For example, as the result of a
decrease in the supply of crude oil, there will be a rise in the price of
crude oil and of oil products. All individual buyers will consider the
higher prices in relation to their own specific circumstances—in the
case of consumers, their own needs and desires; in the case of business
firms, their ability to pass along the increase to customers. And all of
them will consider the alternatives to the use of oil or oil products
available to them specifically. Thus, on the basis of his individual
thinking and planning, each of the participants will reduce his demand for
the items in a way that least impairs his well-being. And in this way, the
thinking and planning of all participants in the economic system who use
oil or oil products will enter into the determination of where and by how
much the quantity of oil and oil products demanded decreases in response
to a rise in their price. This is clearly an instance of responding to a
loss of supply in a way that minimizes the loss. The reduction in supply
will be accompanied by an equivalent reduction in its use in the least
important of the employments for the which the previously larger supply
had been sufficient.
Similarly, the price system and
the individual thinking and planning of all participants leads to the
maximization of the gains from an increase in the supply of any scarce
factor of production.
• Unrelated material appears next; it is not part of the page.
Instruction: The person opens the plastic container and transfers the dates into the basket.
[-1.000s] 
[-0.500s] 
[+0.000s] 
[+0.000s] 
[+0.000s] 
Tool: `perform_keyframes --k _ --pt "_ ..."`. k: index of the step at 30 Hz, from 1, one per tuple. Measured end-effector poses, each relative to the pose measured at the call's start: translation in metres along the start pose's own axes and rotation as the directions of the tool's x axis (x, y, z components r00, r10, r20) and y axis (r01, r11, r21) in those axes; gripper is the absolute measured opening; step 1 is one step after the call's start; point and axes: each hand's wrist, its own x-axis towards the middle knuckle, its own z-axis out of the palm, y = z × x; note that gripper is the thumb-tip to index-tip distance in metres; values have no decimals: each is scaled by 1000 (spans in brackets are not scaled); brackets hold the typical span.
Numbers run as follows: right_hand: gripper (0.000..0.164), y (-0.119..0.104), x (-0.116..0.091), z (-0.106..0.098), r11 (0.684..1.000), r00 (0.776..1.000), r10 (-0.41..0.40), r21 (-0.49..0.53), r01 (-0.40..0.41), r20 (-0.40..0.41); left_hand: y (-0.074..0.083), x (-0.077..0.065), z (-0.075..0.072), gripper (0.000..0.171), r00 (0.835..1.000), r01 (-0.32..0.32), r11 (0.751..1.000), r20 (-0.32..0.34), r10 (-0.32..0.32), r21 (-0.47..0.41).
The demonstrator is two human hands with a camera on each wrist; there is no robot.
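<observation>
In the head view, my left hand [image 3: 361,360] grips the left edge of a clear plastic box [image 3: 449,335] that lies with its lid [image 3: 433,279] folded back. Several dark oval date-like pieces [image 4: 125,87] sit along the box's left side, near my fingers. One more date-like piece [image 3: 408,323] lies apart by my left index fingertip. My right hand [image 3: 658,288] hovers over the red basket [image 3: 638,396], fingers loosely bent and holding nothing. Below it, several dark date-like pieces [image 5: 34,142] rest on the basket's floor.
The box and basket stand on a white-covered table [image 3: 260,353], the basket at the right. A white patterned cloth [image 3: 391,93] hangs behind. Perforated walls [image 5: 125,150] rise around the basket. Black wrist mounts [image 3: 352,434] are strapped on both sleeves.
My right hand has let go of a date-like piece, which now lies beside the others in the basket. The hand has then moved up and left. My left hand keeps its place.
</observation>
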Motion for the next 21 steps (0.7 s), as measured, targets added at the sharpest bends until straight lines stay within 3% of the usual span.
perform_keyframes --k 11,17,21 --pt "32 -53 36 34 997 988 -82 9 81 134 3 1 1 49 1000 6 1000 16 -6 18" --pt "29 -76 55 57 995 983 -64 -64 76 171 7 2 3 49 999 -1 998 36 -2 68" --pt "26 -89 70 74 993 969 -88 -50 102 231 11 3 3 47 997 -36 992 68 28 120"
The additional supply is absorbed in those uses in
which it is most highly valued, that is, in which it can be absorbed with
the least fall in price.
Ironically, while capitalism is
an economic system that is thoroughly and rationally planned, and
continuously replanned in response to changes in economic conditions,
socialism, as Mises has shown, is incapable of rational economic planning.
In destroying the price system and its foundations, namely, private
ownership of the means of production, the profit motive, and competition,
socialism destroys the intellectual division of labor that is essential to
rational economic planning. It makes the impossible demand that the
planning of the economic system be carried out as an indivisible whole in
a single mind that only an omniscient deity could possess.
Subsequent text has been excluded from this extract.